8 Rules for Good Listening by David Preston

L.I.S.T.E.N

L.I.S.T.E.N

Listening is by no means an easy skill. It is something which has to be worked on continuously and can be improved and developed further in many ways. Below is an extract for the 8 rules of good listening by David L. Preston from the book “365 ways to be your own Coach, published by HOW TO BOOKS.

Which of these do you already do naturally? Which do you need to practice and improve?

  1. Make Time and be Patient:

This is the only way you can show respect and be fully present. Stop what you’re doing and focus your full attention on listening and observing.

  1. Take Responsibility

Take responsibility for making sure you understand their full meaning. If you don’t hear first time, ask then to repeat it. If you don’t understand, ask. If necessary, keep checking until you’re sure you’ve understood.

  1. Show that you are Listening

Let them know they’ve been heard. Memorise this useful mnemonic: SOFTEN:

Smile and project your warmth

Adopt an Open posture (e.g. uncrossed arms and legs)

Lean towards them and Face them squarely

Use Touch (where appropriate)

Make Eye contact (but don’t stare). Appropriate eye contact inspires a feeling of trust and closeness

Nod your head to signify understanding and/or approval

Do these in a non-threatening manner. For example, touching another person can be a gesture of support, but it can also be misinterpreted. Similarly, while appropriate eye contact inspires a feeling of trust and closeness, prolonged eye contact can be disconcerting. Hold your gaze for long enough to acknowledge the other (three to four seconds is quite sufficient), but not so long to intimidate. A useful tip is to gaze at the bridge of the nose rather than straight into the eyes – it’s much less intimidating.

  1. Don’t Interrupt

Don’t interrupt unless to ask a brief question to ensure you’ve really understood. In the early days of telecommunication it was impossible to speak and listen at the same time when talking on the telephone, and it’s no different today if both parties are listening well. If you catch yourself interrupting, stop immediately, apologise, and invite them to continue.

Try this: When the speaker has finished talking count to three and wait before replying. This way you know they’re not just stopping to take a breath.
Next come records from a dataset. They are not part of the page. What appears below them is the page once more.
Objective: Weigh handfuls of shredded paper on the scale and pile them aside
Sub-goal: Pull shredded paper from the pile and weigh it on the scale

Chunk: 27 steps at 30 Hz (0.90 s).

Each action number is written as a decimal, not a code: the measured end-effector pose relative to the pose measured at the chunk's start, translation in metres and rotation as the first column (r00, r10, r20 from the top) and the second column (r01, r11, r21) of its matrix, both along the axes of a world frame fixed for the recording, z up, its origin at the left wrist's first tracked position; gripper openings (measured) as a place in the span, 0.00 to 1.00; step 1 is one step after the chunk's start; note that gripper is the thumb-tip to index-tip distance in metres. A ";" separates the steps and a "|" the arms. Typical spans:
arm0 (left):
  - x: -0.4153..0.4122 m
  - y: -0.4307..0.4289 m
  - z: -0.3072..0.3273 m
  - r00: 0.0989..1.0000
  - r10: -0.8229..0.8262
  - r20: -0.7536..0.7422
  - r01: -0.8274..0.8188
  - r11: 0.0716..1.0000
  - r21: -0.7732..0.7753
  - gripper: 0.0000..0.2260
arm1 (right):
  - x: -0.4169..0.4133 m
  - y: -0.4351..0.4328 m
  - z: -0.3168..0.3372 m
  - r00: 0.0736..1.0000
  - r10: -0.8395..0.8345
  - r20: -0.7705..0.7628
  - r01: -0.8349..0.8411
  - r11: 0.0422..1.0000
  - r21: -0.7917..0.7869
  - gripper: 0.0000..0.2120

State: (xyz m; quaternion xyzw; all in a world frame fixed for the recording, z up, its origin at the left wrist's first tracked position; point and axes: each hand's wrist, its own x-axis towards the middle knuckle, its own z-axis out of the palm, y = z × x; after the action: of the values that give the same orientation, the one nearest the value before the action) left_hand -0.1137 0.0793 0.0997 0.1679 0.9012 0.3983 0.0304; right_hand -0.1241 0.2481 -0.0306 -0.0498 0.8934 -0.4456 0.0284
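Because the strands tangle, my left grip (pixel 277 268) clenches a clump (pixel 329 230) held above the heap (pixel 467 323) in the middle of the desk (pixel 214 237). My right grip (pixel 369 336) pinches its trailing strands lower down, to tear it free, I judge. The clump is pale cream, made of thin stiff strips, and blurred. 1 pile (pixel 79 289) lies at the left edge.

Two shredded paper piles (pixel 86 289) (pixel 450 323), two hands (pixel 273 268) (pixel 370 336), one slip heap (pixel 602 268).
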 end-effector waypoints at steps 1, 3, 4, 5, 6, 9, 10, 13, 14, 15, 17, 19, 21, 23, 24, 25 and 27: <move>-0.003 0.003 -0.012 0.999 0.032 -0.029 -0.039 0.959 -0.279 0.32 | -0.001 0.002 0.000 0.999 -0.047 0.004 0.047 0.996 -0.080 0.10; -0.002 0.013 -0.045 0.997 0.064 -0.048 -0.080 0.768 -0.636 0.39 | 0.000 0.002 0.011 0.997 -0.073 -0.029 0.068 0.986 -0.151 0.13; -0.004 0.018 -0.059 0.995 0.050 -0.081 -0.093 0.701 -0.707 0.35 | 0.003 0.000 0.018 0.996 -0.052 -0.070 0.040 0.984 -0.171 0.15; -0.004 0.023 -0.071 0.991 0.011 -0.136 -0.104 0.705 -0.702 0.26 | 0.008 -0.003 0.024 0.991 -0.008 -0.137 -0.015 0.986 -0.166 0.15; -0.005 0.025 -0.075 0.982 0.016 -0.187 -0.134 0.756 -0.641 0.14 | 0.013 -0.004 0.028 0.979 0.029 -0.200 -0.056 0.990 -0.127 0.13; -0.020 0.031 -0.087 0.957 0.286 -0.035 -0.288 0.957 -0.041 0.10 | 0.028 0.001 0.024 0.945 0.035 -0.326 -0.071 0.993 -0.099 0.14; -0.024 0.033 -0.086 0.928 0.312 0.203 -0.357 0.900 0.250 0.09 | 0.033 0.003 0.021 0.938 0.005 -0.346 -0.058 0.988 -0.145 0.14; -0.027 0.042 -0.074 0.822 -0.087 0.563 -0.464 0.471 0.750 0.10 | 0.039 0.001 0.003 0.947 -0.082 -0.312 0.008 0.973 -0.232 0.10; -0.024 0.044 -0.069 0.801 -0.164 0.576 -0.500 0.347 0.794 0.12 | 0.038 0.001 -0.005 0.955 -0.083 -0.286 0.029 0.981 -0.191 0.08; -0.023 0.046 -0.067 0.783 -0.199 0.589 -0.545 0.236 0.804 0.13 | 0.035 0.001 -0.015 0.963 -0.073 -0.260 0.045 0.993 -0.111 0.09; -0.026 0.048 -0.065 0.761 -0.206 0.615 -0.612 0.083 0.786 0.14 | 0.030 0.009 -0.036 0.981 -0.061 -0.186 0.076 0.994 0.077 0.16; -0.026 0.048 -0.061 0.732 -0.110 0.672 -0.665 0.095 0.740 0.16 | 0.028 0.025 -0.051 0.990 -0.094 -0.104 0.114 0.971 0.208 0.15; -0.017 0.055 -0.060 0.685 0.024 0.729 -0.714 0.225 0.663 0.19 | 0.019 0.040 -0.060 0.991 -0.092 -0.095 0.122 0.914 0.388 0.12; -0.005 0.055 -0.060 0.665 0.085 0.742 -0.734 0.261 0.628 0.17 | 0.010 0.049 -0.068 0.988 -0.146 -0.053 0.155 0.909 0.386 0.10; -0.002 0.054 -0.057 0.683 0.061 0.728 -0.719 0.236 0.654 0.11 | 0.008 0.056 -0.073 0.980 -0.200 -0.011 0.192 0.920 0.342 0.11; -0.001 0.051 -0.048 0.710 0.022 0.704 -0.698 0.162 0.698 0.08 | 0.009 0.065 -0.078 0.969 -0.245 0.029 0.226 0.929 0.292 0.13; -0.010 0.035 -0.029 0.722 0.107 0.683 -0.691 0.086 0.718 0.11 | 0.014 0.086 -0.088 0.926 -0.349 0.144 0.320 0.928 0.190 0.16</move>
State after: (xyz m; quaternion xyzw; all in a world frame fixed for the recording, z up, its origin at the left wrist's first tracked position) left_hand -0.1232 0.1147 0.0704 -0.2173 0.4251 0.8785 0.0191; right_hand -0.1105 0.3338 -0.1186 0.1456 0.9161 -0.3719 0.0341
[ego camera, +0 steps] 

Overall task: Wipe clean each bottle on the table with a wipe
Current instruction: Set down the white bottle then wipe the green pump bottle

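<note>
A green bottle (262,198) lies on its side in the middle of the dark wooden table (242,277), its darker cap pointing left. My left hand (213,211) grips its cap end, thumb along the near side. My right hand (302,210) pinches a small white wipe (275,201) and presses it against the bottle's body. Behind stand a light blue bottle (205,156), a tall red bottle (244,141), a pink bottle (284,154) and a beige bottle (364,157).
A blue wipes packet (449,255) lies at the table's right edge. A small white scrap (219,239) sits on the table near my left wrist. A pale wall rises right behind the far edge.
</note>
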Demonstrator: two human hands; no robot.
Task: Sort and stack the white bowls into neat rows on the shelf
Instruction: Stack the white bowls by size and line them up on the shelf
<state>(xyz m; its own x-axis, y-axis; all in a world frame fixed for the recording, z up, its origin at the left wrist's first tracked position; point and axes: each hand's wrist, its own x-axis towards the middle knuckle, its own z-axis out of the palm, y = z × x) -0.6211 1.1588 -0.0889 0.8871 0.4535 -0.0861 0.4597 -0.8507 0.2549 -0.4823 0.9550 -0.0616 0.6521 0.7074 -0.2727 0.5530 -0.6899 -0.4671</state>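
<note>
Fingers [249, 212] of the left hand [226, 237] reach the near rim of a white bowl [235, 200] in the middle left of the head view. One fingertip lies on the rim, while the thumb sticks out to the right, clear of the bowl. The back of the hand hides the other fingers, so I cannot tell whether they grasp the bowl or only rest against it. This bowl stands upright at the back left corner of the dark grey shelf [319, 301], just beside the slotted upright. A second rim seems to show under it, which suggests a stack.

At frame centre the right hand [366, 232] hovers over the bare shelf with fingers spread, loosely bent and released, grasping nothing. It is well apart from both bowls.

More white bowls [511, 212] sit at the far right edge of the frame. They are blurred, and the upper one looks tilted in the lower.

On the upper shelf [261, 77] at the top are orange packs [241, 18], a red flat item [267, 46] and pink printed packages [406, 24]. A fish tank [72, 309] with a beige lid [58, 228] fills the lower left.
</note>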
  1. Learn to read Body Language

Listen with your ears and your eyes. The human body is capable of transmitting over half a million signals, many of them subconsciously. The face alone can produce over a quarter of a million different expressions. A shrug of the shoulders, for instance, or a dismissive wave of the hand can express far more than words.
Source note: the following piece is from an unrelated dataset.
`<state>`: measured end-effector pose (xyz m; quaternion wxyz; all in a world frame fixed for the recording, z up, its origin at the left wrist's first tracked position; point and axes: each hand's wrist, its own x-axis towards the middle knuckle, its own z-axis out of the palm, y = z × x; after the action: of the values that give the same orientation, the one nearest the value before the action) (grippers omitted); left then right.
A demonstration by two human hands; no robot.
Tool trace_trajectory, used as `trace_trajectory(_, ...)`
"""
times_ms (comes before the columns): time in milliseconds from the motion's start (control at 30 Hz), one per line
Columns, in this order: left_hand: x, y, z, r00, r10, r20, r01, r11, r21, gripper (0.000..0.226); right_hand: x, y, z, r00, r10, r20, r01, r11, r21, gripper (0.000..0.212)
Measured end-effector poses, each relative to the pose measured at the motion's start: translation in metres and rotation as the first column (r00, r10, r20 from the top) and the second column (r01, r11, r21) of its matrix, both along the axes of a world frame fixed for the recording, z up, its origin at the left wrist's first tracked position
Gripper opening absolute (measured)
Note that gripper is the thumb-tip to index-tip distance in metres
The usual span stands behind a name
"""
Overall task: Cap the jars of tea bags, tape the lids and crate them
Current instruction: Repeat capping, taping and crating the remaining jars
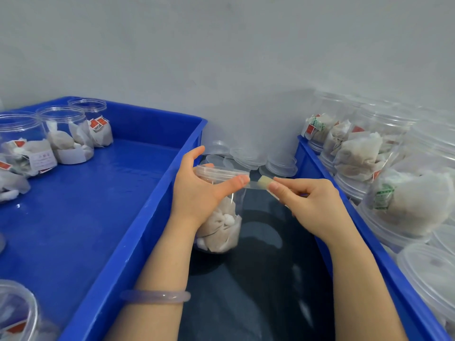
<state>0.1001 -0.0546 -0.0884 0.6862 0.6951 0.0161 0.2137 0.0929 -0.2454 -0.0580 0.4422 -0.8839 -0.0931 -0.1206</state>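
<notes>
My left hand [197, 190] grips a clear plastic jar of tea bags [219, 230] just under its clear lid [221, 171], thumb pressed at the lid's edge. My right hand [307, 200] pinches a strip of clear tape [261, 183] with a pale yellow tab, stretched from the lid's rim to the right. The jar is held over the dark gap between two blue crates.
A large blue crate [152, 217] on the left holds several capped jars [65, 136] along its far and near-left sides. A second blue crate [374, 242] on the right is packed with jars of tea bags [357, 148]. Stacked clear lids [248, 156] lie behind the held jar, against the grey wall.
</notes>
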Motion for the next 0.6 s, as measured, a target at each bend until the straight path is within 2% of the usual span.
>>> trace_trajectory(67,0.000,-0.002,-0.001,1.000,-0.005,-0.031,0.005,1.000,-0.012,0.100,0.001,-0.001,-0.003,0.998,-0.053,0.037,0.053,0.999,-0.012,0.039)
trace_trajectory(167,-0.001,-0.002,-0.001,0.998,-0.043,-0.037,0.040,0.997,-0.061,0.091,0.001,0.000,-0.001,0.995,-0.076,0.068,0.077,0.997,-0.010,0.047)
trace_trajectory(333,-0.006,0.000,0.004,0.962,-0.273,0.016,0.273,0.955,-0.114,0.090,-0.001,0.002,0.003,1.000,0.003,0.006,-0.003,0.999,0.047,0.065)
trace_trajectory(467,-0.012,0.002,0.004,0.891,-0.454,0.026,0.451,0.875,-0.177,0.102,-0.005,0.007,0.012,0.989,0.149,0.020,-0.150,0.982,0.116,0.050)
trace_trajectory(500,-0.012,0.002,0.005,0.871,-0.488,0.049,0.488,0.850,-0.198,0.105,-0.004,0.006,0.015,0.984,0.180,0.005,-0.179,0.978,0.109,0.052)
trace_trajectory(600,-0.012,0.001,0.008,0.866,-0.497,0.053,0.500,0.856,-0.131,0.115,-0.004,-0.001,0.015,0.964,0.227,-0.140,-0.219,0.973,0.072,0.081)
We are all continually telegraphing out thoughts, attitudes, feelings and intentions non-verbally. Here are some clues:

  • Eyes looking down or away – self-consciousness or guilt
  • Raised eyebrows – disbelief
  • Rubbing the nose or pulling the ears – they don’t understand, even if they say they do
  • Hand touching the mouth- anxious or trying to deceive you
  • Folded or crossed arms – nervous or shut off from you (or feeling cold!)
  • Hands on hips or active gesturing – aggression
  • Tapping on the desk or chair – nervousness or impatience
  • Tremor in voice – nervousness
  • Shrugging the shoulders – indifference to what you say
  • Facing you squarely, full height, smiling, head forward – confidence

Beware: Body language is not universe – different cultures have their own gestures and ignorance can inadvertently result in offence.

  1. Focus on the Content

Ignore extraneous factors, such as appearance, dress sense, accent, choice of words, grammar, etc. Even if you find their language or ideas distasteful or offensive, keep listening. They won’t open up to you if they think you’re being prudish or condemning.

  1. Check the accuracy of what you have heard

This reassures the other person that you have indeed been listening. There are two ways to do this: First put what you’ve heard into your own words and subtly feed it back to the speaker. For example:

  • You feel… because… e.g. “So you feel worried because you haven’t heard from your mother for several weeks”
  • “What I understand you to be saying is…”
  • “Let me make sure I understand you clearly…”

Alternatively, reflect back what you heard in different words:

  • “So you don’t see much of a future in this job…”
  • “So you don’t think the scheme will work…”
  • “It seems to me that you don’t think the relationship will last…”

If you’re still not clear, ask directly for clarification.

  • “I’m sorry, I’m not sure I understand. Could you please explain…”

If this is a new skill for you, practise until you are confident you can do it without sounding like a mimic.

Secondly ask open ended questions such as:

  • Tell me more about…
  • How do you mean?
  • In what way?

Open-ended questions keep the other person talking and encourage them to explain themselves fully.

  1. Learn to cope with Silence

Most people find silence uncomfortable. Good listeners resist the tendency to jump in when the other person stops talking. During periods of silence the speaker’s mind is still active and often moments of profound insight take place. Shut up and be patient, no matter how disconcerting it feels.